Organization. I've always considered myself organized, but my army of spreadsheets, charts, graphs, and folders have shown me that I really can organize a huge event and simultaneously deal with the merging of household finances. It helps that Mr. Oyster is constantly telling me how impressed he is. ;-)

After the wedding, I'm planning on working more with my photography business. I was always a little scared of starting a business on my own, but I have more confidence now that I could organize something as complicated as a business, if I wanted to.

Family drama. My family's relatively healthy, but there are always those family members that... well, you know what I mean, you've probably got some too. At this point, I really feel that (a) I can predict pretty well who will be dramatic and how they will act out, (b) I am too old and have been through too much to worry about what they think of me and (c) I'm too focused on my own life to care.  I find that having this attitude actually encourages people to respect me more. In fact, I anticipated drama where there wasn't much at all. Another "go, figure!" here.

Domesticity. I hope it was merely coincidence that, on the same day I told the D.J. I'd like us to be introduced as "Mr. and Mrs. [Fiance's Name], I went out and bought the sewing machine. I know there are some ways in which I'm thoroughly modern (hello, first marriage at the age of 30!) and others where I'm just like my great-grandmother. I still feel a little conflicted about it.



There are so many more things I could list. I think this post will require a sequel!

Anyone else? Is all this time/energy spent planning your wedding going to help you later in your life?

Some dreadful disaster

Today I was visiting with my future in-laws, and FMIL (whom I love, by the way; she is always telling funny stories) was recounting the days of planning FSIL's wedding, which was about 20 years ago now. It was a huge super-formal wedding, with all the requisite drama, and is the stuff of family legend.

While telling yet another story from this epic wedding, FMIL says, "Don't worry. On your wedding day, something will go wrong. It will be some dreadful disaster; just know that it will happen, but don't worry, everything will be okay. Just focus on what matters most."

I know people say this, but really? Don't some brides, somewhere, have perfect wedding days? Or at least, days that seem perfect?

And of course, this gives me the chance to think about my wedding fears. I have a bunch of them, from having kids mess up the wedding to vendors who, despite seeming reliable, suddenly choose not to show up or disappear entirely. Plus there are the logistics of getting 100+ people from different parts of the country to the wedding venue, and all the little steps of planning (what if I forget something?). It seems like every step of the way, there's something to worry about.

At this, maybe I can apply one of my favorite quotes from President Obama. In response to something, some negotiation or another, he said, "I'm not going to anticipate problems." I took this to mean that one should be aware of the things that could go wrong, try your best to stop trouble before it starts, and then  go forward hoping for the best. I have applied this quote to many potentially stressful things in my life.

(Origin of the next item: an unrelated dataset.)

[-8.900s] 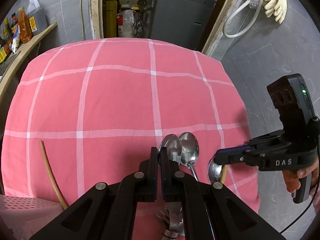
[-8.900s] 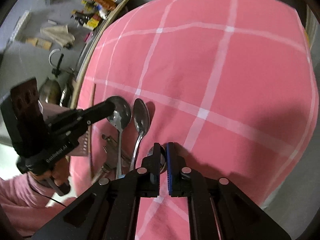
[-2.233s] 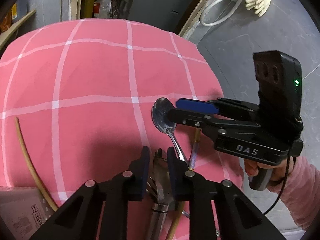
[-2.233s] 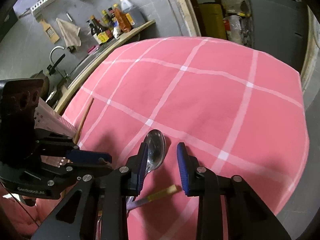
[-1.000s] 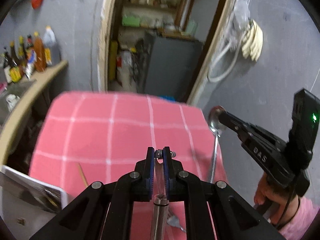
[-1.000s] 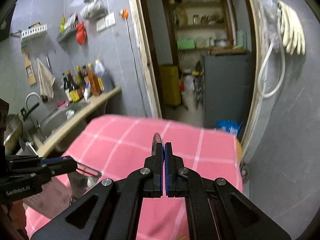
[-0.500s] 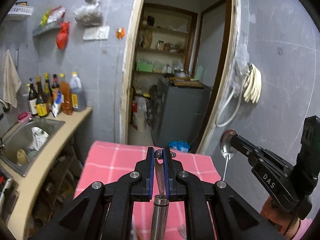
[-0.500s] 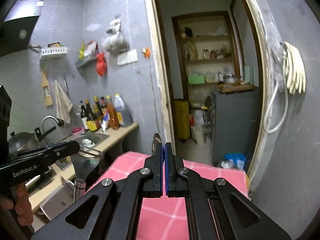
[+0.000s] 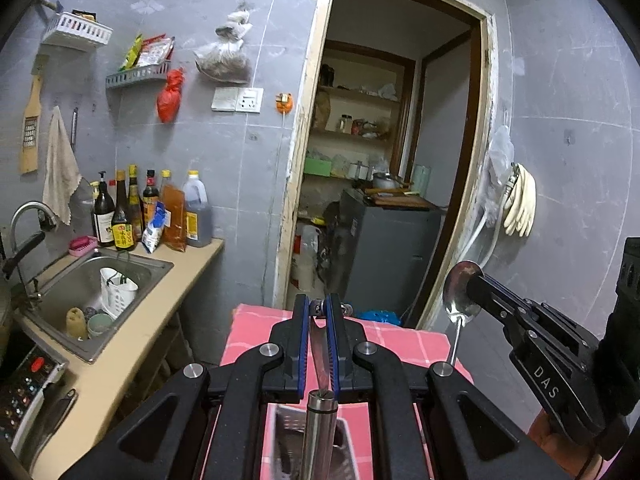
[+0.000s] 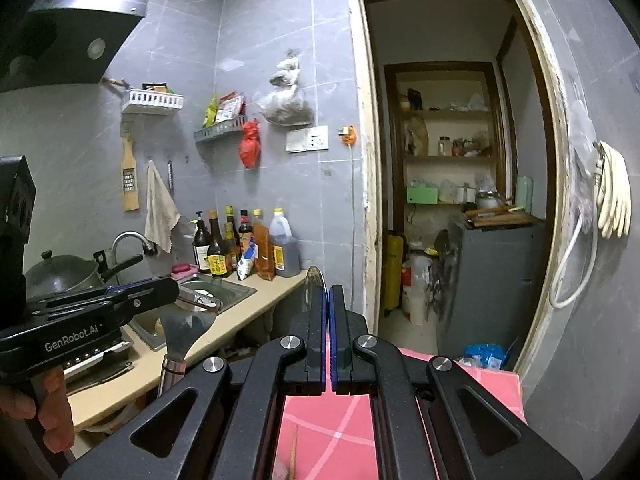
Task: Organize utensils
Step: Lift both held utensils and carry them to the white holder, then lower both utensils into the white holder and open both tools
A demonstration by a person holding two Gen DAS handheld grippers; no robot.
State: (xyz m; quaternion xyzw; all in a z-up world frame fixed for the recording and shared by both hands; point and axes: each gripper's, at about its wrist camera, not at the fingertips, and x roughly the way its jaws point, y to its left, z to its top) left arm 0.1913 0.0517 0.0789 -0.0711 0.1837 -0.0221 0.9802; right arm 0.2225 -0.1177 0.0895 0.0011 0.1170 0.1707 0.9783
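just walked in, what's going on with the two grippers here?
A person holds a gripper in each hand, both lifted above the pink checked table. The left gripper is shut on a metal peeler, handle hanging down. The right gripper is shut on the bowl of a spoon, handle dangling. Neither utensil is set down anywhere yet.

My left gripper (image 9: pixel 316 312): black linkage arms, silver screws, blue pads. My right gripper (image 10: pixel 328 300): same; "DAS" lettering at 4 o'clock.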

This seems like the best approach -- after all, on the day of the wedding itself, all you can do is let go and do your best to live in the moment.

What are your wedding fears? Have you faced them yet?

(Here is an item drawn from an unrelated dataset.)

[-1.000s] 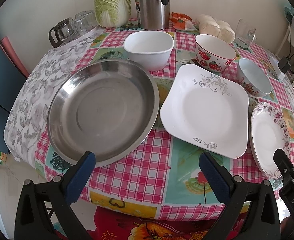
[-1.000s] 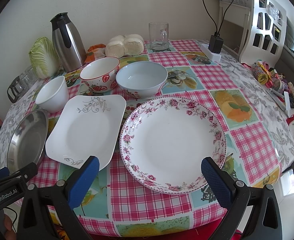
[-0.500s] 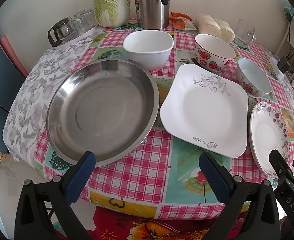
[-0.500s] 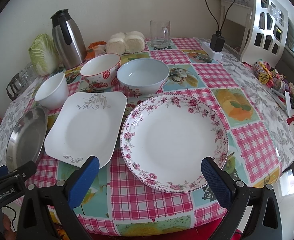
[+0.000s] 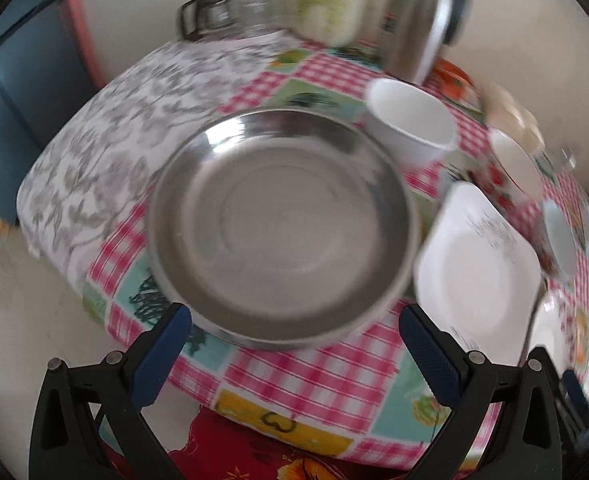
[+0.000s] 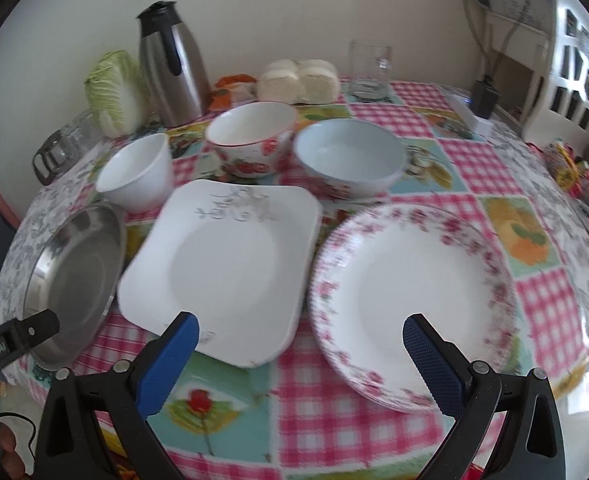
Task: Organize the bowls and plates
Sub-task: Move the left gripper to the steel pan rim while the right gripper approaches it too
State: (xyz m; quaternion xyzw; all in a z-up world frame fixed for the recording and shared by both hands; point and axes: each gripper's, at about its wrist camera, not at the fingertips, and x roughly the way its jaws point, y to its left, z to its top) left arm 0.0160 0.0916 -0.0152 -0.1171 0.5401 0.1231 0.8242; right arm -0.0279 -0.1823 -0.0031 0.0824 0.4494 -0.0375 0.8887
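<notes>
Right wrist: left gripper (image 6: 14,340) lettered "nRobot.AI"

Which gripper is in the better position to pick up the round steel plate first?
The left gripper. It is open and faces the round steel plate, with the near rim between its fingers. The right gripper, also open, faces the square white plate and the round flowered plate.

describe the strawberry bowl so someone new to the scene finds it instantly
Start at the steel thermos by the back wall. Three bowls stand in a row in front of it, behind the square white plate; take the middle one, the strawberry bowl. Only it has red strawberries outside and a red rim; the plain white bowl and pale blue bowl flank it.
</notes>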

*The photo above has nothing to do with anything, except that she's a literal representation of a bride who's got "too much going on." From here.

DIY and the Dead Fly

Despite my insistence that I'm not a DIY type of girl, I find myself doing a lot of things for this wedding myself. Among my projects is the Martha Stewart flower pillow.

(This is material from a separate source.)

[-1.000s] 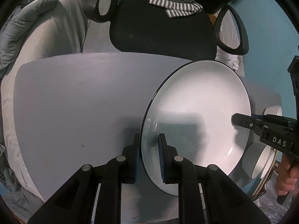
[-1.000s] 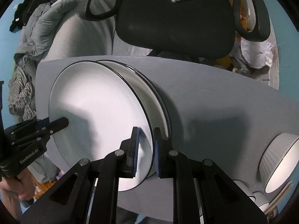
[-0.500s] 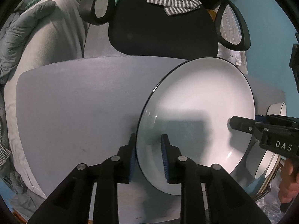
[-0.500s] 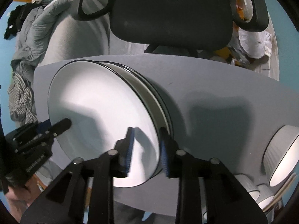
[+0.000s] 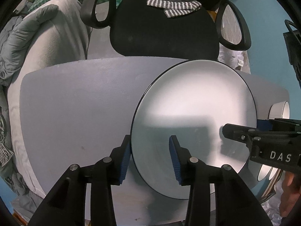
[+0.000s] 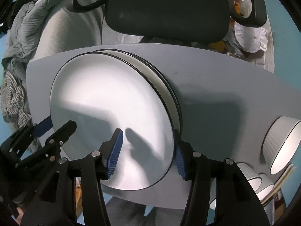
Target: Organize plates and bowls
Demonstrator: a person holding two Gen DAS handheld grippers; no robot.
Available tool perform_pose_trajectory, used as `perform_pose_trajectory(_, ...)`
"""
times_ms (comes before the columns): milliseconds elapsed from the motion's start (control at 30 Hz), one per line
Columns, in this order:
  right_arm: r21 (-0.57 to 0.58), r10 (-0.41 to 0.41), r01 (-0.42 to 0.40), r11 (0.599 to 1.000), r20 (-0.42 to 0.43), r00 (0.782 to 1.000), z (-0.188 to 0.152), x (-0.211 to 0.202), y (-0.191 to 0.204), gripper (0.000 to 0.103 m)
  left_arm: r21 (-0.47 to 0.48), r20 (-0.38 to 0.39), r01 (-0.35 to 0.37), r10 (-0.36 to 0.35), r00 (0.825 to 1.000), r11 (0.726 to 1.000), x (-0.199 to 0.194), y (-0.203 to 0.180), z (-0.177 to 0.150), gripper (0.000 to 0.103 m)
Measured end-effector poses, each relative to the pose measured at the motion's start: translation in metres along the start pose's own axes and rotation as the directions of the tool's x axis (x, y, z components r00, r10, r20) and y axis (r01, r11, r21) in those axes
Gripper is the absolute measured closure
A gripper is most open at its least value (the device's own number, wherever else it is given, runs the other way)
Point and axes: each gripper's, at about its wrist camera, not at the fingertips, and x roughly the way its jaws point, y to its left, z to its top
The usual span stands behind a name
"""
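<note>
Beyond the plate stack (both grippers spread, rim between), a black office chair, ribbed bowls rightward.

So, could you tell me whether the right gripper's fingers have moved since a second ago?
Yes. The right gripper fingers, then clamped on the top plate rim, have just been opening; they now stand apart either side of it, not pressing.

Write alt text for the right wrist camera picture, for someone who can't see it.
A white plate with a thin black rim tops a stack on a grey table; the right gripper, jaws just opened, straddles its near edge without pinching. The left gripper straddles the opposite edge. White ribbed bowls sit right, a black office chair behind.
</note>
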Motion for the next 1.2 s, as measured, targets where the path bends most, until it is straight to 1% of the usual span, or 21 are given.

I love this pillow, and from the moment I saw it I knew I wanted one for my wedding! I have a little sewing experience and this seemed like a project I could do.

For inspiration, I studied carefully the diagrams and tutorial over at Martha Stewart, which boasts this beautiful example:



Then I also read the more explicit tutorial of Mrs. Perfume, whose mother helped her with this beautiful one:



I picked up some remnant fabric at Joann's to practice with, and set to work with my little sewing kit. Here was some of my inspiration while I worked:


Didn't you know? Michael provides the perfect sewing music.

First, I cut out those ovals just as Martha described: ovals with straight sides. Mr. Oyster pointed out that they look a lot like my little mouse, so I put them side by side. Twins!



Then, I got my sewing kit and went to work, following all the directions. I cut my little ovals out, and instead of pinching them with wire, I stitched them through the middle.



Then I started sewing them together. But I noticed something odd. Where the directions said there should be no gaps, there were plenty. And this didn't look like a flower at all! It was a weird, floppy thing. I tossed it onto my keyboard and noticed that it looked.... like a dead fly!



Mr. Oyster came over to see, and when I described it to him he immediately began holding it through the air, buzzing around with it. Guys!

Anyway, I quickly saw what my problem was: the ovals were too straight and too long. They really need to be more like circles. Why doesn't Martha say this? Wait, who am I kidding?! It wouldn't be a Martha project without some frustration.

So I cut out some new ovals.



These were quite a bit smaller (and the flower tends to get smaller as you add petals to it), so it was harder to sew. Still, there was an instant improvement.



And for good measure, we checked -- it's cat-approved!


Anyone else need multiple attempts at your DIY projects before you were satisfied with them?

The invitations arrived [it's real now]

Our beautiful invitations have arrived! Having picked these out nearly a year ago, I am happy to present them (in slightly altered form, sorry):


They are beautiful to me now, but when I picked them up I was a little disappointed with the accent color, a neutral-ish shade of pink that was a little different from how it appeared in the store sample book. Also, it was a bit of a struggle to get these invitations designed in quite the right way (multiple proofs), and this probably added to the underwhelming-ness of seeing them for the first time.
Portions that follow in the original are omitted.